Pediatric Advisor - Evaluation

Author: Gregg A. Lichtenstein
Date: Oct, 1991

Pediatric Advisor provides health care professionals with a software program that rapidly and efficiently prints patient information materials. Accompanied by a clear and concise instruction manual, this program is easily installed and contains several help screens that can be easily accessed while the program is running.

The program contains more than 600 patient information handouts on medical, behavioral and parenting issues. Sections on pediatric health have been written by Barton Schmitt, M.D., of Children's Hospital of Denver, author of many medical articles and monographs, including Pediatric Telephone Advice and Your Child's Health. Some of the adolescent health information was authored by David Kaplan, M.D., M.P.H., head of adolescent medicine at the University of Colorado School of Medicine, Denver, and newborn care and positive parenting sections have been written by two experts in these fields.

This computerized "Dr.

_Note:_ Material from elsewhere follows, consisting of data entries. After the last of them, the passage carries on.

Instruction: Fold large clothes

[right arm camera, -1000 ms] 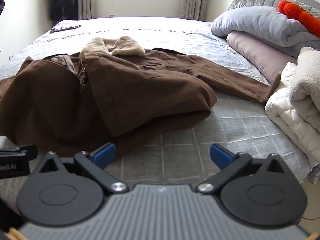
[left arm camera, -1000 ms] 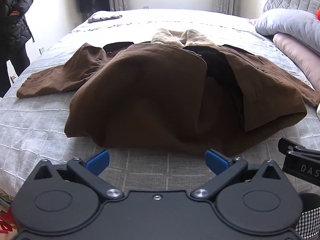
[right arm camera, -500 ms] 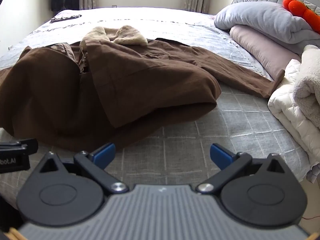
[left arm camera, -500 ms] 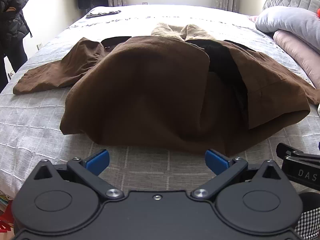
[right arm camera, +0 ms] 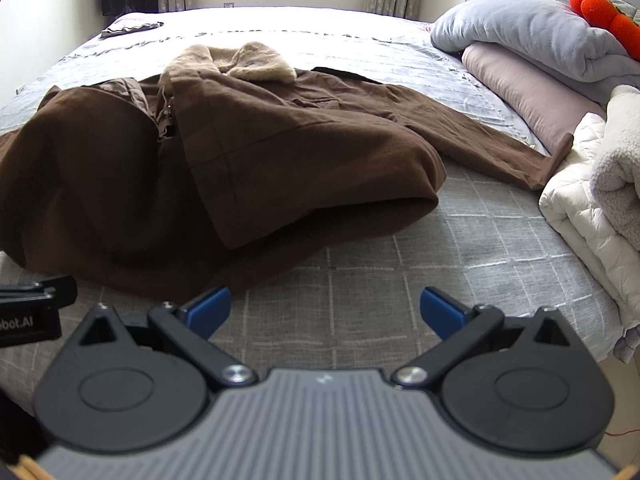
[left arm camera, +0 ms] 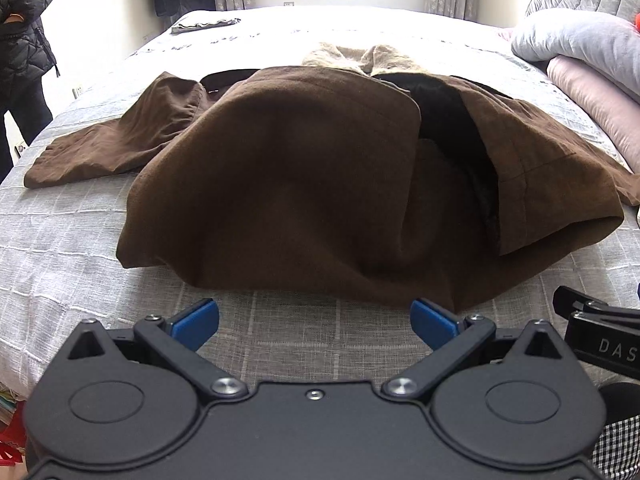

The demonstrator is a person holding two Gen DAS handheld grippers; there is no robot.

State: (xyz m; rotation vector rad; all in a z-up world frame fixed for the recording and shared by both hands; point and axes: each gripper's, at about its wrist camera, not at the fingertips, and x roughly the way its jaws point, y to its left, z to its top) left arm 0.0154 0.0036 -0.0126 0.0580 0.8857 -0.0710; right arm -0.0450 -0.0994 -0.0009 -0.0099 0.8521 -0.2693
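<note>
Left wrist view: the left gripper (left arm camera: 315, 316) is spread wide and empty, low centre, above the grey bedspread (left arm camera: 60, 240); the brown coat (left arm camera: 288, 184) fills mid-frame, its right sleeve cut off. Right wrist view: the right gripper (right arm camera: 325, 306) gapes empty; the coat (right arm camera: 280, 148) lies centre-left, its hem perhaps folded under.

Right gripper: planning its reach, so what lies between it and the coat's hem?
Only bare grey bedspread between the open right gripper and the brown coat, in the right wrist view.
</note>
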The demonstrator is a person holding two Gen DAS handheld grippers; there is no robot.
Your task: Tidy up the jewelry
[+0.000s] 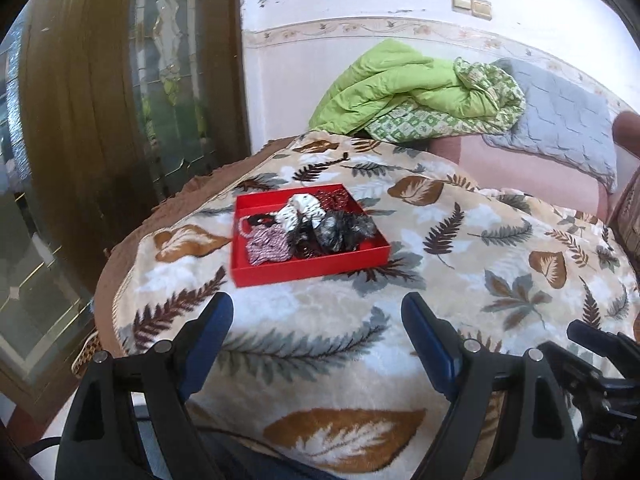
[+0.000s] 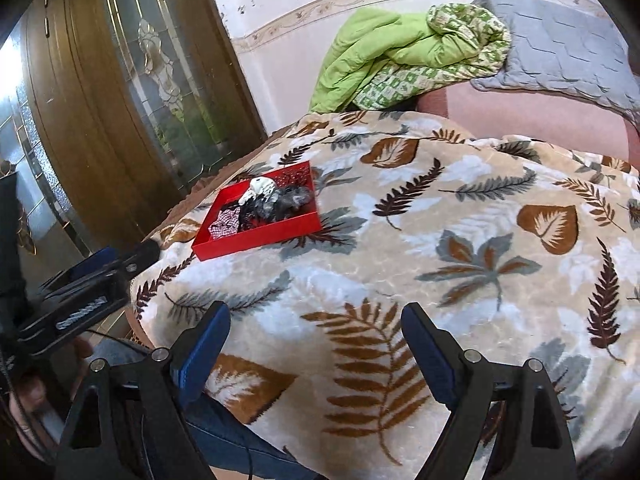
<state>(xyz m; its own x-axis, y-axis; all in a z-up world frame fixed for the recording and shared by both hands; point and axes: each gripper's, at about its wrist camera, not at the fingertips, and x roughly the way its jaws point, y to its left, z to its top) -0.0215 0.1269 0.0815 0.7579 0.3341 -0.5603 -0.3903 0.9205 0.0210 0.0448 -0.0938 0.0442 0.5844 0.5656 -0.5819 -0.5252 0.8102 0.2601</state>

Spock" allows physicians and their staffs to produce patient information handouts on a variety of subjects, which are well indexed and easily retrieved, with minimal keyboarding. A search, for example, of the index for the word "sleep" provides information on sleep problems, increased sleep, sleepwalking, other infant sleep concerns, nightmares, night terrors, a sleep diary and suggestions for preventing sleep problems, sometimes accompanied by reading lists for parents. Patient handouts can be customized to include the practice letterhead, and the content of the handouts can be easily modified to suit the physician's needs. The wide range of adult, pediatric and gynecologic information makes the system useful for individual physician's demographic practice profile.

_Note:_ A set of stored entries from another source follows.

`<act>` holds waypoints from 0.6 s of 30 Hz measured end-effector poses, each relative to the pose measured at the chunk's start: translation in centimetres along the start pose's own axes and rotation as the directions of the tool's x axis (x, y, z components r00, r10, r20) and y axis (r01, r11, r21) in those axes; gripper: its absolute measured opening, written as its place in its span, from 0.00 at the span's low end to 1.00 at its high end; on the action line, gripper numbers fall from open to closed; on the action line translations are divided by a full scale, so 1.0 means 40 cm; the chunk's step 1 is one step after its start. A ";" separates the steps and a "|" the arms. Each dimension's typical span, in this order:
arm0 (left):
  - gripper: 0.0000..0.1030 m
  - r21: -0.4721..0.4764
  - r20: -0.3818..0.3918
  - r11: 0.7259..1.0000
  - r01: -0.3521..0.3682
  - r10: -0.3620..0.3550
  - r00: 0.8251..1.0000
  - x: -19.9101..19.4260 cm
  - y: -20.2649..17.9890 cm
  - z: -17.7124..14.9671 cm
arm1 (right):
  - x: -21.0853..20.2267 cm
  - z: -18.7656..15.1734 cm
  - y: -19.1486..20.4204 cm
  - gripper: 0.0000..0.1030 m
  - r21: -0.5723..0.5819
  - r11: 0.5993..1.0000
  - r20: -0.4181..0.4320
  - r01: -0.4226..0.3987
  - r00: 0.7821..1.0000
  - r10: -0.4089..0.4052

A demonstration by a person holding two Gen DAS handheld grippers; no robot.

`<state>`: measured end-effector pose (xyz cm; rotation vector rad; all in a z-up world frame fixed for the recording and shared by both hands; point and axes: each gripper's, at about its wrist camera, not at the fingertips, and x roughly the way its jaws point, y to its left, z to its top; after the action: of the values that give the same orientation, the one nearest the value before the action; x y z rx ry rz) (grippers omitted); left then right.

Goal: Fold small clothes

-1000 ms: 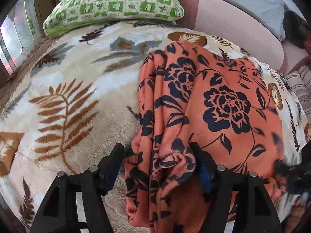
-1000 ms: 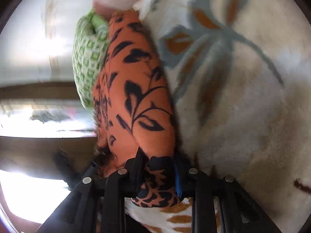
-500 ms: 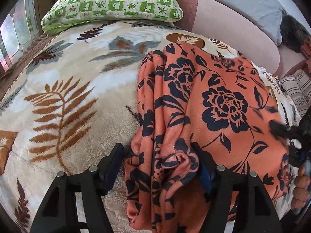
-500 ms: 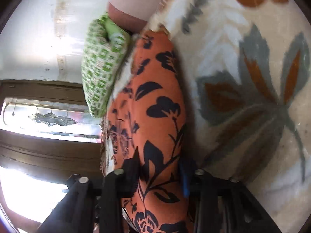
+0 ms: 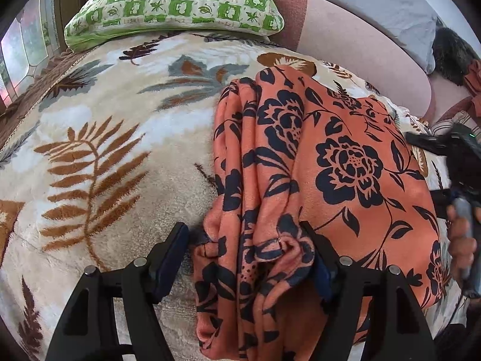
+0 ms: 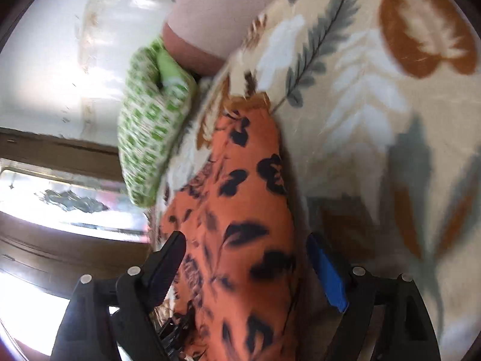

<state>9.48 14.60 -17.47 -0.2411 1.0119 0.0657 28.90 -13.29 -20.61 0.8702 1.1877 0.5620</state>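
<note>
An orange garment with dark navy flowers [image 5: 330,165] lies folded on the leaf-patterned blanket [image 5: 105,150]. My left gripper [image 5: 246,252] is open, its jaws wide on either side of the garment's bunched near-left edge, which lies loose between them. My right gripper [image 6: 243,258] is open too, with the garment's [image 6: 240,225] other edge lying between its spread fingers. The right gripper and the hand holding it also show at the right rim of the left wrist view [image 5: 460,198].
A green-and-white checked pillow [image 5: 174,3] lies at the far end of the blanket against a pink sofa back [image 5: 360,45]. A grey cushion [image 5: 384,6] sits on the sofa back. A window and dark wood frame [image 6: 60,195] are to the left.
My right gripper has opened and let go of the garment's edge, and has swung toward the sofa back. My left gripper has stayed open around the bunched edge.
</note>
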 end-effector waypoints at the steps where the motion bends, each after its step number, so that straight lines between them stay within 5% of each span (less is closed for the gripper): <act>1: 0.73 0.000 0.001 1.000 -0.001 0.001 1.000 0.000 0.000 0.000 | 0.017 0.005 0.005 0.53 0.004 1.000 -0.008 -0.010 1.000 0.010; 3: 0.74 0.002 0.003 1.000 0.002 -0.002 1.000 0.002 0.002 0.000 | 0.008 0.000 0.052 0.38 -0.081 0.997 0.038 0.016 0.999 -0.012; 6: 0.77 0.004 0.005 1.000 -0.005 0.005 1.000 0.009 -0.001 0.001 | 0.033 0.008 -0.005 0.37 -0.052 0.995 0.045 0.086 0.995 -0.083; 8: 0.77 0.004 0.000 1.000 -0.008 0.008 1.000 0.002 -0.002 0.005 | 0.025 0.005 -0.038 0.39 -0.010 0.999 0.040 0.035 0.999 -0.034; 10: 0.77 -0.003 0.001 1.000 0.009 -0.009 1.000 -0.007 0.004 0.007 | -0.011 -0.011 -0.011 0.66 -0.020 0.999 0.051 0.045 0.998 -0.044; 11: 0.77 -0.024 0.006 0.999 0.022 -0.022 1.000 -0.019 0.013 0.007 | -0.037 -0.023 0.005 0.71 -0.044 0.998 0.061 0.034 0.998 -0.031; 18: 0.77 -0.092 0.064 0.992 0.092 -0.086 0.994 -0.113 0.057 -0.013 | -0.168 -0.150 0.027 0.74 -0.116 0.993 0.086 0.018 0.996 -0.008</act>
<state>6.29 16.97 -14.31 -0.3686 0.9386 0.0395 21.23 -16.19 -16.73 0.7782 1.0721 0.5725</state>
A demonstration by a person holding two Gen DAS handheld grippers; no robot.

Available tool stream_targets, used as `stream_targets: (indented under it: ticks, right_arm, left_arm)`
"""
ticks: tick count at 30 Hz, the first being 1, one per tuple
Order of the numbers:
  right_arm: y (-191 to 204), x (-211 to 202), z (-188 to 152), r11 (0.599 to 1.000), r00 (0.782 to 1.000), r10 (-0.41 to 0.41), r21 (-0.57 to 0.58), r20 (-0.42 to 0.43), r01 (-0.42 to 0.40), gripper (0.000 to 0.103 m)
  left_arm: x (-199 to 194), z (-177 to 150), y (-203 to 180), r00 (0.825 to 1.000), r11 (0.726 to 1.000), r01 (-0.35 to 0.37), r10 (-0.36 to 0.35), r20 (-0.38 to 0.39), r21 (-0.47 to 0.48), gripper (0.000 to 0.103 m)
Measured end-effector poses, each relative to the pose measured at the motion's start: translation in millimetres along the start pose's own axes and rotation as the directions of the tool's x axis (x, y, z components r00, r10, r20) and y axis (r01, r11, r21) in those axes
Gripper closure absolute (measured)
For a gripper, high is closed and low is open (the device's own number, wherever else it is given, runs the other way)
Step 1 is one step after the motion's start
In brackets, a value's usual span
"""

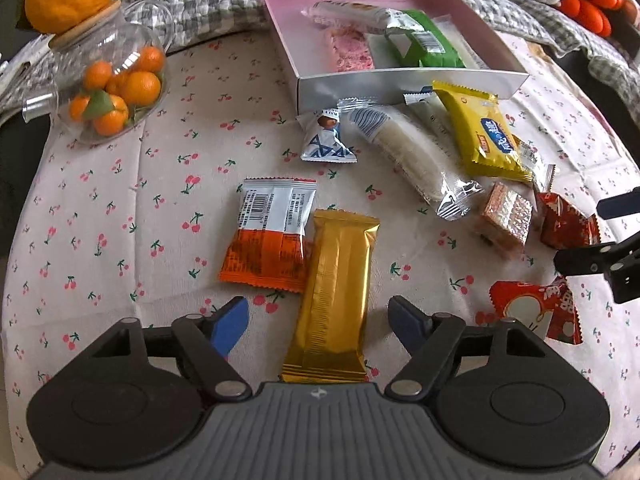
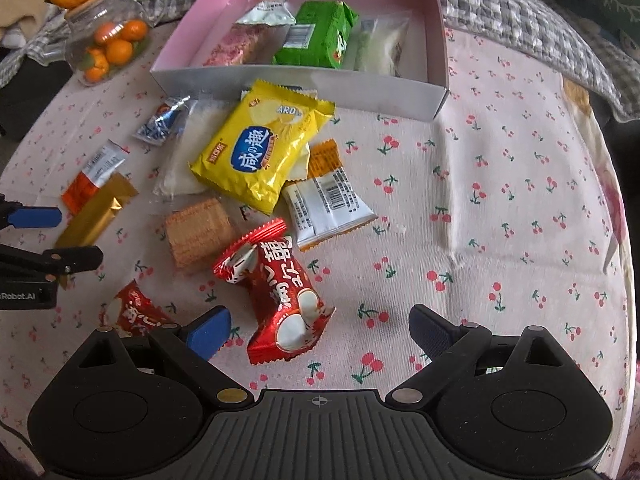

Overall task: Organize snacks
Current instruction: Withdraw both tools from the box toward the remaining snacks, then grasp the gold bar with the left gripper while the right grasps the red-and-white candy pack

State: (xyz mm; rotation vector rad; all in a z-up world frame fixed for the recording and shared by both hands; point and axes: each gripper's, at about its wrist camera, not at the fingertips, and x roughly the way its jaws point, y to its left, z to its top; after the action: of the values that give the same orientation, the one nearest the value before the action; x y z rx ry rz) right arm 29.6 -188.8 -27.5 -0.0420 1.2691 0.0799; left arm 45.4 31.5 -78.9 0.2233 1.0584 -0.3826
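Four or so snacks already sit in the pink box (image 1: pixel 394 80), maybe more under the green pack, hard to tell. Roughly ten are left loose on the cherry cloth (image 1: pixel 120 216). The left gripper (image 1: pixel 316 320) has its jaws spread either side of the gold bar (image 1: pixel 336 292), pads not touching it. The right gripper (image 2: pixel 320 330) is spread too, with the red candy pack (image 2: pixel 280 296) lying between its jaws, nearer the left pad. Nothing's grabbed yet.
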Motion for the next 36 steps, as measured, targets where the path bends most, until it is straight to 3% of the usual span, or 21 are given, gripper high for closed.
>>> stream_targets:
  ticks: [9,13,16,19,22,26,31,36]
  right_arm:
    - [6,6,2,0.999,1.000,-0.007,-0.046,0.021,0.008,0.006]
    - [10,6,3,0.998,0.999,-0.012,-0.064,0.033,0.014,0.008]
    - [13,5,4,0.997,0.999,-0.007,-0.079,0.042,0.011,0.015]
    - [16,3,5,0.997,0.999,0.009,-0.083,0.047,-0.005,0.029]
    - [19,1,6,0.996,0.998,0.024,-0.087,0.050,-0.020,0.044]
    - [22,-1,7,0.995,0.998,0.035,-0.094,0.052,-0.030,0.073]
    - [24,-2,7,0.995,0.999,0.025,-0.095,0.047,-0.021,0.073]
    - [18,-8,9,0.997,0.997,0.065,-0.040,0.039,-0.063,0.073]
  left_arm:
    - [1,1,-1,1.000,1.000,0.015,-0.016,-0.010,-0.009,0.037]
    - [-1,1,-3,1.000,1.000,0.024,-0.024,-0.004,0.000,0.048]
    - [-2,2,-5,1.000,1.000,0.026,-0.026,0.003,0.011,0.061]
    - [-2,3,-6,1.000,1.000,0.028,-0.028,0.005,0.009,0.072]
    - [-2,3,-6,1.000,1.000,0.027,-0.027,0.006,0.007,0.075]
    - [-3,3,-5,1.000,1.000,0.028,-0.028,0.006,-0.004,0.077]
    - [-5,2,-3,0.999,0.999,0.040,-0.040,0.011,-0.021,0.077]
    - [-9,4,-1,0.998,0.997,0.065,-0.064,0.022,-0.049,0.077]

The detailed information often includes instructions on self-care and outlines symptoms that require a physician's care. Although some of the material on child development reads too much like a textbook, a treasure trove of parenting materials is included, from reading and play activity information to selection of baby equipment and other infant care topics. Medical illustrations are included in the Macintosh version but not in the IBM version, due in part to printer requirements.

Determining who is responsible for printing handouts and when to print them is the main drawback to this type of program. The volume of topics included in this program prohibits physicians from easily retrieving the appropriate handout at the appropriate time. A check sheet in each examining room would probably need to be filled out by the physician to indicate what materials need to be printed for each patient. Unless a single computer is dedicated solely to printing these handouts, the practice's computer should be capable of multitasking to avoid tying up the system. (The program is capable of being installed on the Novell Network, allowing access by multiple users.)

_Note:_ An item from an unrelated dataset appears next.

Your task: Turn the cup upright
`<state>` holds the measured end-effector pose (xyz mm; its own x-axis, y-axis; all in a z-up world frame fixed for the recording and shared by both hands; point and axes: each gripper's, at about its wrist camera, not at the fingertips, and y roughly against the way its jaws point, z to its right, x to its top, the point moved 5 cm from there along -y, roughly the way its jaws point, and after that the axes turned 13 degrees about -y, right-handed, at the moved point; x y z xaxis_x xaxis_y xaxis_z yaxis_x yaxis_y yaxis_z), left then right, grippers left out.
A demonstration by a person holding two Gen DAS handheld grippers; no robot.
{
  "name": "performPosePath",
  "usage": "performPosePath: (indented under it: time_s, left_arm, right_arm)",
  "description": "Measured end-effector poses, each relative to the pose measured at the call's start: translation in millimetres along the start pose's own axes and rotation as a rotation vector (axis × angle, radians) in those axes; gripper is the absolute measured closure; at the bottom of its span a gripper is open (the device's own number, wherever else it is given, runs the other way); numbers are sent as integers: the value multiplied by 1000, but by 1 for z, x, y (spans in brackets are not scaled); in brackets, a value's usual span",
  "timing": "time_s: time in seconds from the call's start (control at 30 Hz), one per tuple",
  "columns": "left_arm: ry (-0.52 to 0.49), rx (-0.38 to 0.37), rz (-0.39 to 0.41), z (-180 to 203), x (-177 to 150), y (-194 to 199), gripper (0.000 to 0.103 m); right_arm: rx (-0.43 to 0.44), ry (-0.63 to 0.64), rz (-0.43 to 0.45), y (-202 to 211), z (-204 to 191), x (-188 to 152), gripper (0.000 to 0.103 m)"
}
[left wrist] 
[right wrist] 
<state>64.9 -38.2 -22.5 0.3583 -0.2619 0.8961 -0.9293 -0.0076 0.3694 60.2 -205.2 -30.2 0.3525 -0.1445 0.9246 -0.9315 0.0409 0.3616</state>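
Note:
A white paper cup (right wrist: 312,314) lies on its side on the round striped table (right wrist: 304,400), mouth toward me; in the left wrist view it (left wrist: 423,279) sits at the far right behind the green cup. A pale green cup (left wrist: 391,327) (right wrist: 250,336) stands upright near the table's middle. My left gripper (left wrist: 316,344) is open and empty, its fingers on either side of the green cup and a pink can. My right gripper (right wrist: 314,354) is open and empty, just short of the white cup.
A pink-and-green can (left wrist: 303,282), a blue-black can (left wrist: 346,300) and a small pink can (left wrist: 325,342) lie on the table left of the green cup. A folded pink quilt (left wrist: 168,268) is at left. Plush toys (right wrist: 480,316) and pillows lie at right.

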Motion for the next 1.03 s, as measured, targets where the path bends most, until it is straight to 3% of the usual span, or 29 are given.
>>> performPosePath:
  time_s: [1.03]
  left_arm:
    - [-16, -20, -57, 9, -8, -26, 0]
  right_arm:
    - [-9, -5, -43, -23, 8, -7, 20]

This program provides patients with helpful, take-home advice and gives physicians a means of disseminating written information to their patients. Patient handouts also provide physicians with the secondary advantages of promoting the practice, helping discouraging potential malpractice claims (emergency rooms are starting to use similar forms signed in duplicate by the patient) and even diminishing the number of unnecessary patient phone calls. Although the initial expense of the Pediatric Advisor is relatively high, easy access to this vast storehouse of patient information in a single source may well be worth the price.